National Organization for Rare Disorders, Inc.
- Facial Ectodermal Dysplasia
- Bitemporal Forceps Marks Syndrome
- Focal Facial Dermal Dysplasia Type II
- FFDD Type II
Setleis syndrome is an extremely rare inherited disorder that belongs to a group of diseases known as ectodermal dysplasias. Ectodermal dysplasias typically affect the hair, teeth, nails, and/or skin. Setleis syndrome is characterized by distinctive abnormalities of the facial area that may be apparent at birth (congenital). Most affected infants have multiple, scar-like, circular depressions on both temples (bitemporal). These marks closely resemble those made when forceps are used to assist delivery.

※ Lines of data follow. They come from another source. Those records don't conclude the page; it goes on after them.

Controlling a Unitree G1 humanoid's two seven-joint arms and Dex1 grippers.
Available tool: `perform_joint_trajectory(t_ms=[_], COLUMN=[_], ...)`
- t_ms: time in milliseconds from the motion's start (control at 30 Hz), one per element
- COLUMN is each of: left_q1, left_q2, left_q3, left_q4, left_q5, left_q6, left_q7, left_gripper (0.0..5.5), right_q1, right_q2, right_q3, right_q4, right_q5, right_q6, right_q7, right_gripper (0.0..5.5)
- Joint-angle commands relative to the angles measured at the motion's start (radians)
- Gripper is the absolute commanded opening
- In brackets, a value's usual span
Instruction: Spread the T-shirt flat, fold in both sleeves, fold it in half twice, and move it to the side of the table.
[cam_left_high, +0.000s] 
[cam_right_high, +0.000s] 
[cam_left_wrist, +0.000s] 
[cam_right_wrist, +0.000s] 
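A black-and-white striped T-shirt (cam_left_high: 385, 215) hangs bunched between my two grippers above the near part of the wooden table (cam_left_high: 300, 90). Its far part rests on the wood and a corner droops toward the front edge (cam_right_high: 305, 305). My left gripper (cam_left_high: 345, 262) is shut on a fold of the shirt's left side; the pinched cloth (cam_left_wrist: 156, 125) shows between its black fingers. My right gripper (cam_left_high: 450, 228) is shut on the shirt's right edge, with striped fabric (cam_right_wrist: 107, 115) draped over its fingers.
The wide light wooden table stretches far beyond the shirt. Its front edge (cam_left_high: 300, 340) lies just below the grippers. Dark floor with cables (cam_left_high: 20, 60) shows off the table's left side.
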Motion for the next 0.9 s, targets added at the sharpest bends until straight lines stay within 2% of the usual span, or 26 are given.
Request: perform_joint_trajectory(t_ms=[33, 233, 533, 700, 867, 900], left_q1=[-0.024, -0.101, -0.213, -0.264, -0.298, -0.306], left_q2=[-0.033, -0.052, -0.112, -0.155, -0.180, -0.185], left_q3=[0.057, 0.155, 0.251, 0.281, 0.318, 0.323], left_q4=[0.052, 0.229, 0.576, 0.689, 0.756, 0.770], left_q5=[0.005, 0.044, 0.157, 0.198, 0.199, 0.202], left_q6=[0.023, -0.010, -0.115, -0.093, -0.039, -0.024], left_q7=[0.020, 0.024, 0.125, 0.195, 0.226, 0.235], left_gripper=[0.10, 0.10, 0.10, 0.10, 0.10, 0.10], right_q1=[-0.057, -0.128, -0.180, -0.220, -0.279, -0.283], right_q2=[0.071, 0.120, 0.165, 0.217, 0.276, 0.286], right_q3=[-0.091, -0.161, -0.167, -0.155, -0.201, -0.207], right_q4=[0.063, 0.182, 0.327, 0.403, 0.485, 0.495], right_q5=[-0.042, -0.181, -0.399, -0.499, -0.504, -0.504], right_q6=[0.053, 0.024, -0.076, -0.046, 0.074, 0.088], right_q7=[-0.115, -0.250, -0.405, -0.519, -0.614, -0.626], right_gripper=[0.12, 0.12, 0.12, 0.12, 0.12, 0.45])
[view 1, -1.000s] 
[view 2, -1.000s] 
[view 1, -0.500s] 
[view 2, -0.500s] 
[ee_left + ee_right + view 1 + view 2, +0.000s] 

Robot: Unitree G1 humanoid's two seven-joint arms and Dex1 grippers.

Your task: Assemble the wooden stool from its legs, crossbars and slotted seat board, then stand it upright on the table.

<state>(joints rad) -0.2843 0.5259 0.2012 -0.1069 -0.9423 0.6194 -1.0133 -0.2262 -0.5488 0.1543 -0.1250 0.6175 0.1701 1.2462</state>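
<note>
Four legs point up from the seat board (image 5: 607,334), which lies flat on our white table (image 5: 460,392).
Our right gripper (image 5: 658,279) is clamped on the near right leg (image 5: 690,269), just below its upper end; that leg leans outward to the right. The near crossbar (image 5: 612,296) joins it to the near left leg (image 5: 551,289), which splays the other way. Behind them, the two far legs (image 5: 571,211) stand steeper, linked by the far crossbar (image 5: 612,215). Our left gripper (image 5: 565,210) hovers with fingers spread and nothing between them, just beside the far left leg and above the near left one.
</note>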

In addition, affected infants may have puffy, wrinkled skin around the eyes (periorbital) and/or abnormalities of the eyelashes, eyebrows, and eyelids. Infants with Setleis syndrome may be missing eyelashes on both the upper and lower lids, or they may have multiple rows of lashes on the upper lids but none on the lower lids. In addition, in some cases, the bridge of the nose may appear flat, while the tip may appear unusually rounded (bulbous). Affected infants often have loose, excessive (redundant) skin, particularly in the area of the nose and the chin. Due to such facial abnormalities, infants with Setleis syndrome may have an aged and/or "leonine" (lion-like) appearance. The range and severity of symptoms may vary from case to case. Most cases of Setleis syndrome are thought to be inherited as an autosomal recessive genetic trait.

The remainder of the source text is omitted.